Now that we have an awesome URL shortener, this can be shorter! We could reduce the short link to http://s.tk/meta/q/110407 without losing any information contained in the current shortened question URL.

Before you freak out about the nastiness of having thousands of short URLs, the opacity and durability problems of big hashmaps like the ones behind normal URL shortening services, the complexity a big network of referral IDs that can never be lost or changed, or whatever might worry you about this proposal, consider this option:

You don't have to set up a whole network of referral IDs which can be lost. You don't need a big hash map pointing to arbitrary places. Just forward the text following http://s.tk/<short site> to the destination.
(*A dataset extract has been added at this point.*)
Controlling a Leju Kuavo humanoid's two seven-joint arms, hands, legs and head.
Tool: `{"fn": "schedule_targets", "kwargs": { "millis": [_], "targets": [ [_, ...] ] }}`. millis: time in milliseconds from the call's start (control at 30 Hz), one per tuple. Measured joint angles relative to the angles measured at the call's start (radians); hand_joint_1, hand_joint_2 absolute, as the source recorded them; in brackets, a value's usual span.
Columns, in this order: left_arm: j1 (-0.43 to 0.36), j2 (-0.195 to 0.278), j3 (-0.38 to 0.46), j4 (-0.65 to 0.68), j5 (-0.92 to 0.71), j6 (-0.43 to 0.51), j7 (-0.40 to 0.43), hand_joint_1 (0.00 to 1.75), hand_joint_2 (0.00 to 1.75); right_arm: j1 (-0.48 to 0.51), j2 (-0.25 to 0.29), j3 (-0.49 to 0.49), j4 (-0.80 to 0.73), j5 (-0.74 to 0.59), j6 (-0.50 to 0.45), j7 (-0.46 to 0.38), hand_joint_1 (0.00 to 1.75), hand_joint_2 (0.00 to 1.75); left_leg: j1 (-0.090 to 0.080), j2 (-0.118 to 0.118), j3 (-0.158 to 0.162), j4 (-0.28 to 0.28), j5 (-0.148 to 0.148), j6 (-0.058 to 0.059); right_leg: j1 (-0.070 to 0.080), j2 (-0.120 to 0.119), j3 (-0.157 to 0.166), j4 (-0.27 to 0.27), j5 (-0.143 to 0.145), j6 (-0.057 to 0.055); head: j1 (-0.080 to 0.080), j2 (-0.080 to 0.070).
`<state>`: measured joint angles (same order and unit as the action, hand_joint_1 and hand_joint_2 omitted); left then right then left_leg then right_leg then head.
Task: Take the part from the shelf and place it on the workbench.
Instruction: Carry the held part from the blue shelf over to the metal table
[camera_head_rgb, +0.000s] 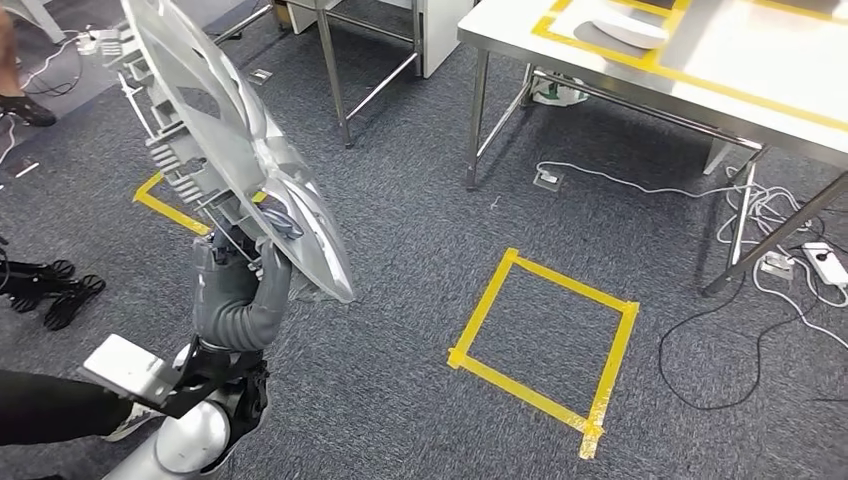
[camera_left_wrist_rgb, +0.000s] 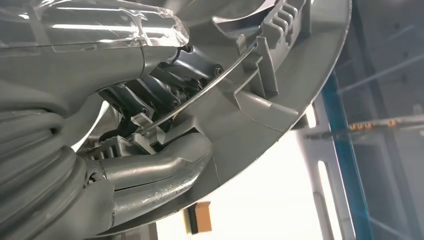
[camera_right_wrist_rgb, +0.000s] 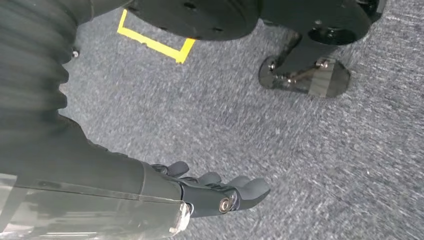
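Observation:
My left hand (camera_head_rgb: 240, 285) grips the lower rim of a large grey disc-shaped plastic part (camera_head_rgb: 235, 140), a wheel-cover-like piece with ribs and clips, held up on edge at the left of the head view. In the left wrist view the fingers (camera_left_wrist_rgb: 155, 170) wrap the ribbed back of the part (camera_left_wrist_rgb: 280, 85), beside a thin wire ring. The steel workbench (camera_head_rgb: 740, 75), marked with yellow tape, stands at the upper right. My right hand (camera_right_wrist_rgb: 220, 195) hangs over the grey carpet with its fingers loosely curled and nothing in it.
A yellow tape square (camera_head_rgb: 545, 335) marks the carpet ahead. A white object (camera_head_rgb: 628, 28) lies on the workbench. Cables and a power strip (camera_head_rgb: 825, 262) trail under the bench at right. A second metal table's legs (camera_head_rgb: 335, 70) stand at the top centre. A person's foot (camera_head_rgb: 25, 108) is at far left.

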<state>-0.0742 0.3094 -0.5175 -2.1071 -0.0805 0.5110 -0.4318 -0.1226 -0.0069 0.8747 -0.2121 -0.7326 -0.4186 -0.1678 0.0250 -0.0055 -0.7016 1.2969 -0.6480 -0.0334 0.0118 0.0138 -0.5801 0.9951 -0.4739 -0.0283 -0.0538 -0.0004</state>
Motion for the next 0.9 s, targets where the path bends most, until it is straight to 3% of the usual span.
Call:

I'm no ASP.net wizard (in fact I've never written a line of C# in my life until this very moment), but I'm guessing (based on a Stack Overflow search) that something like the following currently resides at http://s.tk/so:

private void Page_Load(object sender, System.EventArgs e)
{
    Response.Status = "301 Moved Permanently";
    Response.AddHeader("Location","http://www.stackoverflow.com");
}

Just add two commented lines, and edit the last one:

private void Page_Load(object sender, System.EventArgs e)
{
    // Get the current URL
    string url = HttpContext.Current.Request.Url.AbsoluteUri;
    // ex. 'http://s.tk/so' or 'http://s.tk/so/q/123456'

    // Change it to the new one
    url = "http://www.stackoverflow.com" + url.Substring(14);
    // Beware the magic number! It's strlen("http://s.tk/so")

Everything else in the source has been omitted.